**Assigned task**
The word "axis" may appear in some of the lines below. State how many lines contain it, and write only that number.

**Given information**

::::

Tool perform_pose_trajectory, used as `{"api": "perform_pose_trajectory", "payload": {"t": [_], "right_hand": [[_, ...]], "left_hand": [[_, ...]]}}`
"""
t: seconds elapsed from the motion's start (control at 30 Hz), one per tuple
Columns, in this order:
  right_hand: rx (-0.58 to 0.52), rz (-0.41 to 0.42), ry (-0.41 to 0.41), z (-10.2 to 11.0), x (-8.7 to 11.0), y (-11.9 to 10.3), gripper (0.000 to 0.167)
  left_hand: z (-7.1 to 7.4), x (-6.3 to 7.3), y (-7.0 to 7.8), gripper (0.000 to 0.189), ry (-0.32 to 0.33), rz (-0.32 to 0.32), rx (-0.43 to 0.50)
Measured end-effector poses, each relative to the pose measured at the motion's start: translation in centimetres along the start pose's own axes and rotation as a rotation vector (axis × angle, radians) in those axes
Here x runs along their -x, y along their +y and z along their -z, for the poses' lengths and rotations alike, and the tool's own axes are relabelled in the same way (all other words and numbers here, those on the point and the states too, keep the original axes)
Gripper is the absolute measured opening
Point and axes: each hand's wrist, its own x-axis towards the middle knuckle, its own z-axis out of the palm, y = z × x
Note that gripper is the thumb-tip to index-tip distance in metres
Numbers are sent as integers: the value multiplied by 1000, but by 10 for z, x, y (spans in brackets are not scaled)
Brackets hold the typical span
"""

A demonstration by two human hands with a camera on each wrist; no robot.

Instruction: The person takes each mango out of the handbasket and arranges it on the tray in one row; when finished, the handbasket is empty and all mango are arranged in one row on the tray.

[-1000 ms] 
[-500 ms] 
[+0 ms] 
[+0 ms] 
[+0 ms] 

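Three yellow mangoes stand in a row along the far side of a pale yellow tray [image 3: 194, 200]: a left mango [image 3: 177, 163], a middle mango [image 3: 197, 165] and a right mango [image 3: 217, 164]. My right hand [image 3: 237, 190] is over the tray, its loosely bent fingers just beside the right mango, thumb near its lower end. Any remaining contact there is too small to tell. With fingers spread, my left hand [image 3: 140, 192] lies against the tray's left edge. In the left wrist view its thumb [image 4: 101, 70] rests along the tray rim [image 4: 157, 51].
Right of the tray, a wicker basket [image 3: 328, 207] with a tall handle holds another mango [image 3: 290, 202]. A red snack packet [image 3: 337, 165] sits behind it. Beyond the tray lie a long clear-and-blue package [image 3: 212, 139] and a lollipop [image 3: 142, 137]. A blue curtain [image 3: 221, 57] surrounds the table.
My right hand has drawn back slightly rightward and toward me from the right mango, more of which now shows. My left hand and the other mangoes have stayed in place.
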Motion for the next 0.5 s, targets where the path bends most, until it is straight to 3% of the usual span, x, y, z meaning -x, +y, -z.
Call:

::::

**Problem solution**
2